Mega projelerin yükleniciliğinde aktif olan bir iş insanı bana bir gün dedi ki “çok kamucu düşünüyorsun, biraz da özel sektör mantığıyla düşün.”
Dedim ki. “Piyasa risklerini üstlenerek iş görenlere girişimci, Ankara’daki kamu kurumlarının koridorlarındaki riski üstlenerek iş yapanlara hayırsever iş insanı diyoruz.”
“Bu nedenle siz de benim gibi devlet memurusunuz. Farkımız, ben maaşımı bordrodan alıyorum, siz ise hak edişten alıyorsunuz.”
İster siyasetçi ister iş insanı olsun.
İster kadın isterseniz de erkek olsun.
İster Türk ister Alman isterseniz de İngiliz olsun.
Sağ siyasetçiler piyasa ekonomisini, devlet üzerinden zenginleşmek şeklinde anlarlar.
19’uncu yüzyılın ortalarından itibaren meşruluk kazanan bir anlayış çerçevesinde, Türkiye’de devlet gücü ekonomik kalkınmayı hızlandırmak yönünde harekete geçirilmeye çalışılmıştır.

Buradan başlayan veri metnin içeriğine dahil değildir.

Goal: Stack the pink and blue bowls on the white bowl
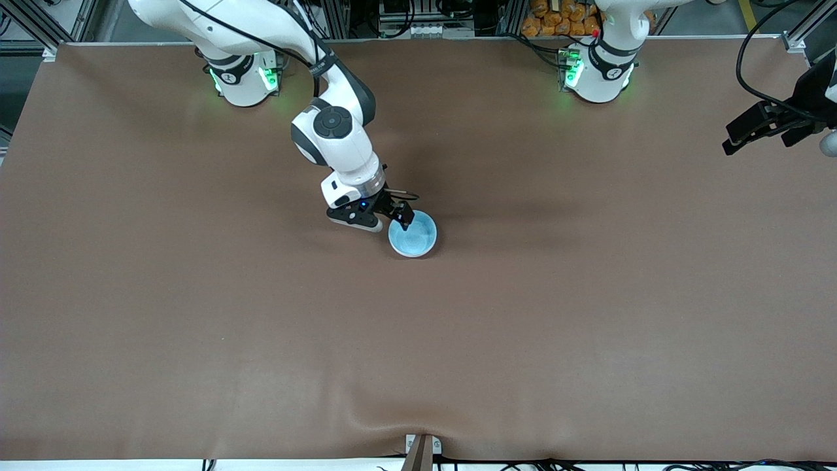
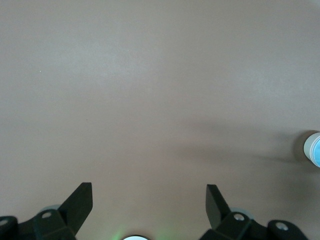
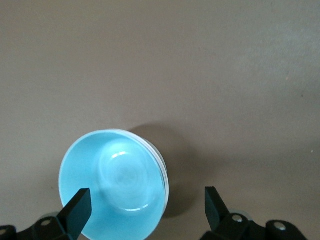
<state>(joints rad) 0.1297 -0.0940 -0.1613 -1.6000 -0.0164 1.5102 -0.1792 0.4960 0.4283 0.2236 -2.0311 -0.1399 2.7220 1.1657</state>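
Observation:
The sky-blue bowl (image 1: 413, 237) sits upright mid-table. In the right wrist view (image 3: 112, 182) thin pale rim lines of a bowl nested under it show along one side (image 3: 163, 172). I cannot tell the colour of what is under it. No separate pink or white bowl is in view. My right gripper (image 1: 399, 216) is open and empty, low over the blue bowl's rim on the side toward the right arm's base; in its wrist view (image 3: 147, 200) one finger is over the bowl, the other over bare table. My left gripper (image 1: 735, 137) is open and empty, waiting above the left arm's end of the table.
The brown table cover (image 1: 196, 314) is bare around the bowl. The blue bowl shows small at the edge of the left wrist view (image 2: 313, 149). The left gripper (image 2: 150, 197) looks down on bare cover. The two arm bases stand along the table's farthest edge.

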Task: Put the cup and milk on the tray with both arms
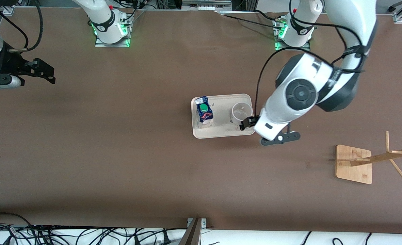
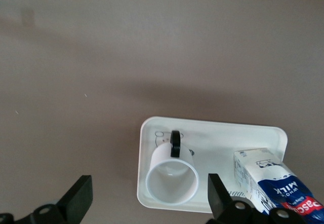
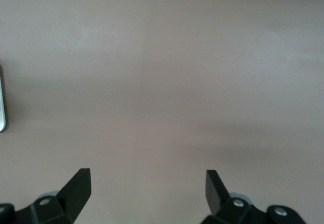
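- We find the left arm point(image 1: 323, 81) reaching from its base at the top of the front view, its upper link rising, then folding at the elbow and sloping down toward the table's middle.
- We note the left gripper point(image 2: 147, 201) at that arm's end, pointed downward, up in the air. Its two black fingers point(image 2: 78, 196) stand wide apart and grip nothing.
- We record the right arm point(image 1: 98, 17) waiting, drawn back toward its own end of the table.
- We note the right gripper point(image 3: 147, 193) held level above bare table. Its fingers point(image 3: 76, 186) are likewise spread wide, with nothing between them.
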Motion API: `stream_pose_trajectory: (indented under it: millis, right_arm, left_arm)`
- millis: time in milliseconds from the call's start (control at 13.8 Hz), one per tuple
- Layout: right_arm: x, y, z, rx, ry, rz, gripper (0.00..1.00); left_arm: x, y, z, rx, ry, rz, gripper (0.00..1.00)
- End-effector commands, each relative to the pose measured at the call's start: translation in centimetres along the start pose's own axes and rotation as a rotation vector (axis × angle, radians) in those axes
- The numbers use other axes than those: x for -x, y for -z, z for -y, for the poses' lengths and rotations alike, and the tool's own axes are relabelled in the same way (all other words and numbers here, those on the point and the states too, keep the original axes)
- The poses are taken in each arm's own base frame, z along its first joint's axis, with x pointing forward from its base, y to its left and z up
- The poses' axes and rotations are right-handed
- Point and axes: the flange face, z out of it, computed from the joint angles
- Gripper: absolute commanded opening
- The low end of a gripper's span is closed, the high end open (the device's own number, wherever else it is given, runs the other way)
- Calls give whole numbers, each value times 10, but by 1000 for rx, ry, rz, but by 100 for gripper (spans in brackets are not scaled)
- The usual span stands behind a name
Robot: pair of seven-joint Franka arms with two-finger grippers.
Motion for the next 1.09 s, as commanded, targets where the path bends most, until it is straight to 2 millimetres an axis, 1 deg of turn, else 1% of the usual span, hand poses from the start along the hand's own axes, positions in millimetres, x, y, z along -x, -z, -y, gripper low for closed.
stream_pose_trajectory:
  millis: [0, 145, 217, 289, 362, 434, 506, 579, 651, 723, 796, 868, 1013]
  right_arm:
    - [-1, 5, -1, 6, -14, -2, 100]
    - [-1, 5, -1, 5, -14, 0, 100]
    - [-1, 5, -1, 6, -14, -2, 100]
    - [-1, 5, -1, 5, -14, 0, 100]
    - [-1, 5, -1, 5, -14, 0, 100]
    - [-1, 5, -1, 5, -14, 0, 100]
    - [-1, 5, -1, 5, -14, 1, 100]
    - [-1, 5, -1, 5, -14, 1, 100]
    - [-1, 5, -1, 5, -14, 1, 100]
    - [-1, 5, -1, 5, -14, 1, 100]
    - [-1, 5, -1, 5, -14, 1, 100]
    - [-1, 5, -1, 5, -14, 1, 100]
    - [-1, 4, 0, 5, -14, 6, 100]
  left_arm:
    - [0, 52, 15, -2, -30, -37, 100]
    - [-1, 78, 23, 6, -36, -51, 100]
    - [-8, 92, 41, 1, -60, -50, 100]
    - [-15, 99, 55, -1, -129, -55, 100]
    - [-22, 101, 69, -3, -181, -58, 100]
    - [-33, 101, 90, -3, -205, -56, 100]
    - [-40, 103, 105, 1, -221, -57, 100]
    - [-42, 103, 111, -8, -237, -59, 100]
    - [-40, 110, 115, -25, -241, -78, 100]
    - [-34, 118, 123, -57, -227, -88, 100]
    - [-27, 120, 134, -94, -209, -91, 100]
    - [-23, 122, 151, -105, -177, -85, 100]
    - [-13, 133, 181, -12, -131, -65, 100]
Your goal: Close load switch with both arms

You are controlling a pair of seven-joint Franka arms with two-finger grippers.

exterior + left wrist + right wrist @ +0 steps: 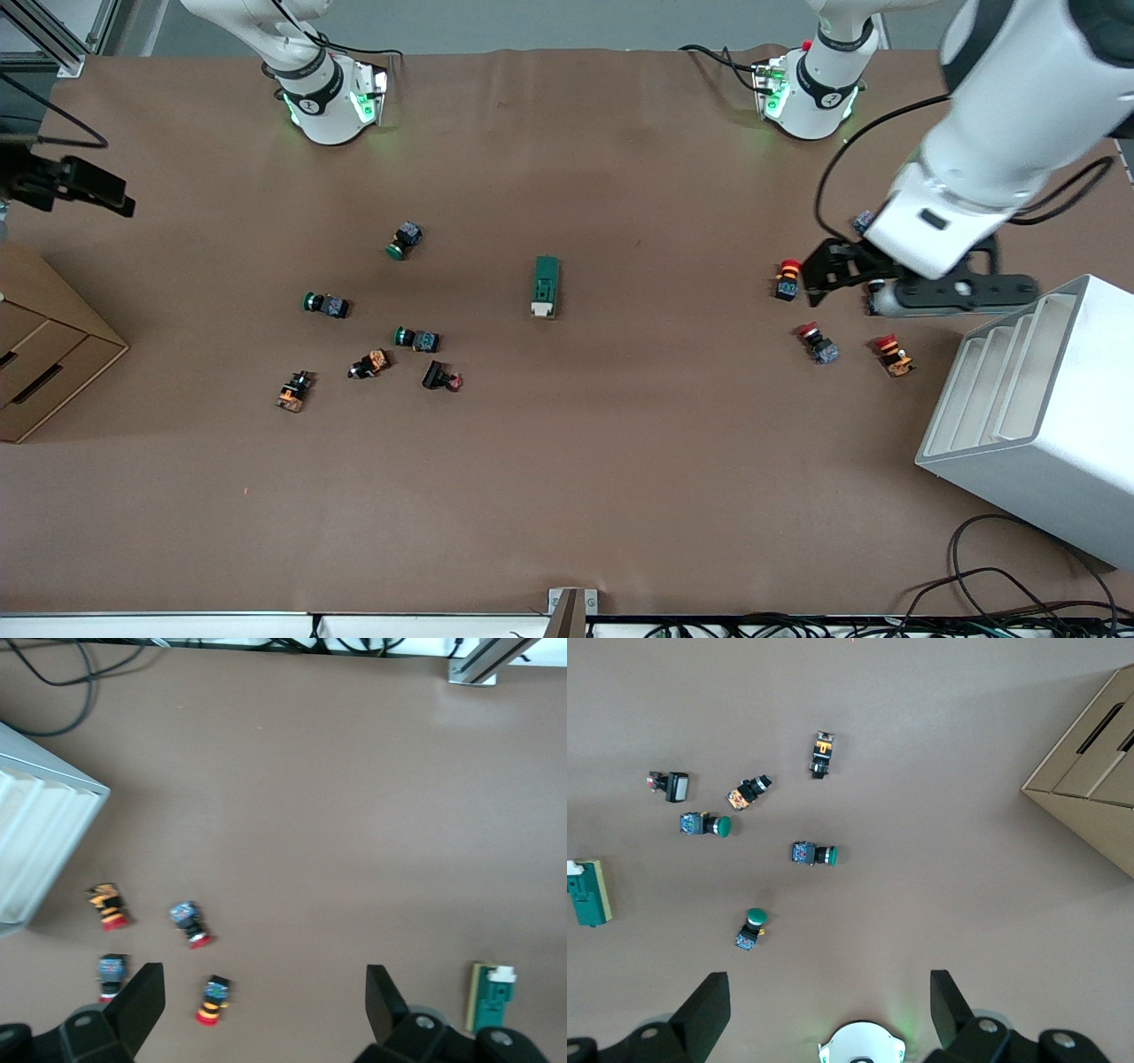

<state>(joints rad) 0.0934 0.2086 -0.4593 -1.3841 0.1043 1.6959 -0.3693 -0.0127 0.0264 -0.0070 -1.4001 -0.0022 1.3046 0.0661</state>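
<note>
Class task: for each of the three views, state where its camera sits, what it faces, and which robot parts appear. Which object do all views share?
Front view: high, facing both bases; left pincer over red buttons.
Left wrist view: looks down past its open fingers at the table.
Right wrist view: looks down past the open right pincer and its own base.
Shared: the load switch.

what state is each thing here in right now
load switch: lying flat mid-table, untouched, white lever end toward the front camera
left tool: open, empty, over the red buttons at the left arm's end
right tool: open, empty, up over the table near its own base
green buttons: on their sides, scattered toward the right arm's end
white rack: slots empty as far as visible
cardboard drawers: shut
</note>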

Bu çabanın yanı sıra, devlet gücü 20’nci yüzyılın başlarından itibaren bir Türk müteşebbis sınıfın gelişmesini teşvik etmek amacıyla da kullanılmaya başlanmıştır.
Bu anlayış çerçevesinde, devlet baba nüfusun geniş bir kısmının yaşamını garantiye alan bir kurumdur.
Devlet baba, düşük gelir grupları için istihdam olanakları, iş insanları, sanayiciler ve girişimciler içinse değişik biçimlerde teşvikler sağlamaktadır.
Son teşvikimiz ise mega projelere döviz üzerinden verilen gelir garantileridir.